Manchmal
geht die Geschichte schief. Der Weltgeist folgt dem Zeitgeist und so kommt sie
vom Wege ab. Manchmal fängt etwas revolutionär an und endet als Sturm im
Wasserglas. Manchmal braucht es einen zweiten Anlauf. Manchmal hat sich das
falsche Bewusstsein so tief in Habitus und Sprache eingenistet, dass es mehrere
Generationen braucht, die Verwirrung des Geistes, den Widerstand des
Nicht-Denkens gegen die zu denkende Wahrheit in eine Wirklichkeit zu
verwandeln.
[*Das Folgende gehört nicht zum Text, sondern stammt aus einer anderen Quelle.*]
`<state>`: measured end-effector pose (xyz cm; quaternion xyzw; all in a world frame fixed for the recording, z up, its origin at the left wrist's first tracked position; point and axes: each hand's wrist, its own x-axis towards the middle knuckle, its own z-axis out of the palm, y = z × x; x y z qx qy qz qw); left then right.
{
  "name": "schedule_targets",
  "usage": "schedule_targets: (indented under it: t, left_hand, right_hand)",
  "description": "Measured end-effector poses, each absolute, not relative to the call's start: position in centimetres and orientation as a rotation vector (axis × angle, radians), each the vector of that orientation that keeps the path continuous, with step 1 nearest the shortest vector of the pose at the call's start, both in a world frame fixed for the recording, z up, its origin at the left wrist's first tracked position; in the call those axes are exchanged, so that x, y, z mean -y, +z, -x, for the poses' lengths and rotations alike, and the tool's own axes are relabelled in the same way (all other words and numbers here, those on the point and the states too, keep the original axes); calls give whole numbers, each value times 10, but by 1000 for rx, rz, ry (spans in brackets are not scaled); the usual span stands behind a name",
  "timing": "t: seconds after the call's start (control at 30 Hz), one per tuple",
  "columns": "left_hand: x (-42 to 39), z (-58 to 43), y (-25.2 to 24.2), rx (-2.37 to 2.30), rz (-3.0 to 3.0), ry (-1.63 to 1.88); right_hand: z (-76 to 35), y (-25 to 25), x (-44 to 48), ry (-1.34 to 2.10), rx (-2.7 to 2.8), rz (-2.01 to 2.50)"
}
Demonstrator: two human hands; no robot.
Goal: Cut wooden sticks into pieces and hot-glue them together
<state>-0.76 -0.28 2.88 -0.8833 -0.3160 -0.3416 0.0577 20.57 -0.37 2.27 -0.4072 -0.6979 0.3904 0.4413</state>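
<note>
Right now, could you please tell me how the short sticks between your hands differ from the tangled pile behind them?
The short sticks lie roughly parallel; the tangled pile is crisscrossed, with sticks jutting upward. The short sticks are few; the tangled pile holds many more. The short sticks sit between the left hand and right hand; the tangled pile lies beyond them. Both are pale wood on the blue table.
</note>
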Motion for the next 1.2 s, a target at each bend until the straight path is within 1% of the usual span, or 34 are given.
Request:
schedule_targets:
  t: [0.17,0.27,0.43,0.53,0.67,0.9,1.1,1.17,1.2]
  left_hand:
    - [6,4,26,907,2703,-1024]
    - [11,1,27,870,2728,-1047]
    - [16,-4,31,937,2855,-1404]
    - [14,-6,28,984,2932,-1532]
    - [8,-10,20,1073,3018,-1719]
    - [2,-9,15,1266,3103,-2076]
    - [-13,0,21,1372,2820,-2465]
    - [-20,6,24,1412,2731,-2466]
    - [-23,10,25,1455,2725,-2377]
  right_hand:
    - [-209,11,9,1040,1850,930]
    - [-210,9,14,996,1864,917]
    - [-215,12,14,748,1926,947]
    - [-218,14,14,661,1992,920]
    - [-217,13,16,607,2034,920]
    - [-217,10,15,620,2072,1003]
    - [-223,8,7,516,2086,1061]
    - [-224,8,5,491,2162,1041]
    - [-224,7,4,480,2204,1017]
Unseren Bemühungen entgegen steht nicht nur eine
Wirtschaftsordnung, die zur Religion erhoben wurde, sondern auch eine
symbolische Ordnung, deren mit Wertung (d.h. Abwertung) aufgeladenes
Zeichensystem erst in einem mühsamen Prozess umgedeutet werden muss.
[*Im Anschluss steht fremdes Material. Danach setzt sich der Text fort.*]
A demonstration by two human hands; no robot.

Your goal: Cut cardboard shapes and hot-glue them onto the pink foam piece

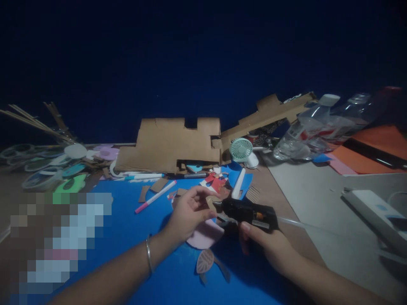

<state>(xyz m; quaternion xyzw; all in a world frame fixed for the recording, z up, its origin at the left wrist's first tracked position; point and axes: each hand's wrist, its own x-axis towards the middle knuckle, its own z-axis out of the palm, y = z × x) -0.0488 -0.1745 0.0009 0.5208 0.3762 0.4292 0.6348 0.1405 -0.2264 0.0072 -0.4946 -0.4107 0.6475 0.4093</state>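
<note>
My right hand (263, 243) grips a black hot glue gun (249, 212) by its handle, with a clear glue stick (294, 221) trailing out of its back. The gun's nozzle points left, close to the fingers of my left hand (192, 212). Those fingers are curled in a pinch around a small tan piece (210, 204), whose kind I cannot make out. Below the two hands lies a rounded pale pink paper piece (206, 236). Nearer me, a leaf-shaped cutout (205, 261) with a striped pattern rests on the blue sheet (127, 250).
Cardboard pieces (168, 142) stand at the back, beside a small mint fan (241, 150). Plastic bottles (318, 123) and orange paper (378, 148) are at right. A pink-capped marker (155, 197) and scraps lie ahead; tape rolls (43, 178) are at left.
</note>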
Unsere Revolte im Jahre 2007, Schwestern und Brüder, lasst uns den Tatsachen ehrlich
ins Auge schauen, verpuffte folgenlos. Wir unternahmen einen mutigen Anlauf,
eine Gesellschaftsordnung radikal zu verändern, durch die unser Lebensmut
täglich erstickt, unsere Freude beschnitten, unser Glück getrübt wird. Doch wir
scheiterten, kläglich muss man sagen. Wir unternahmen eine übermenschliche
Anstrengung, um uns in einer gemeinschaftlichen Aktion gegen die Unterjochung
zu stemmen – und unterlagen!
Was
waren die Gründe für unser niederschmetterndes Versagen? Ich brauche es euch
nicht zu sagen, Schwestern, Brüder, ihr wisst es so gut wie ich. Die Methode,
mit der unsere Feinde, die Parasiten an unserem Lebenssaft, uns klein halten,
uns täglich die Kräfte rauben und unseren Widerstand erlahmen lassen, ist simpel:
Wir sind immer müde. So ist es, Freundinnen und Freunde, Leidengenossinnen und
– genossen! Sie zwingen uns durch ein perfektioniertes System aus
Erziehungsanstalten, Arbeitsvorschriften und moralischer Diskriminierung ihren
Lebensstil auf und halten uns durch eben dieses System in einem Zustand, der
jeden Widerstand erlahmen lässt.
Sie
nennen uns Morgenmuffel und sich selbst Frühaufsteher; die Liste der Worte, mit
denen sie uns ausgrenzen und herabwürdigen ist lang: Murmeltier, Faulpelz,
Matratzenwärter. Liebste Mithäftlinge, ich bitte Euch um Verzeihung, dass ich
diese Worte ausschreibe, die euch schmerzen müssen. Doch ist es meine Absicht,
euch aufzurütteln. Ich weiß: Ihr seid, wie ich, müde, ausgelaugt, ausgebrannt,
durch diese ewige Anpassung an eine Lebensform, die euch nicht entspricht.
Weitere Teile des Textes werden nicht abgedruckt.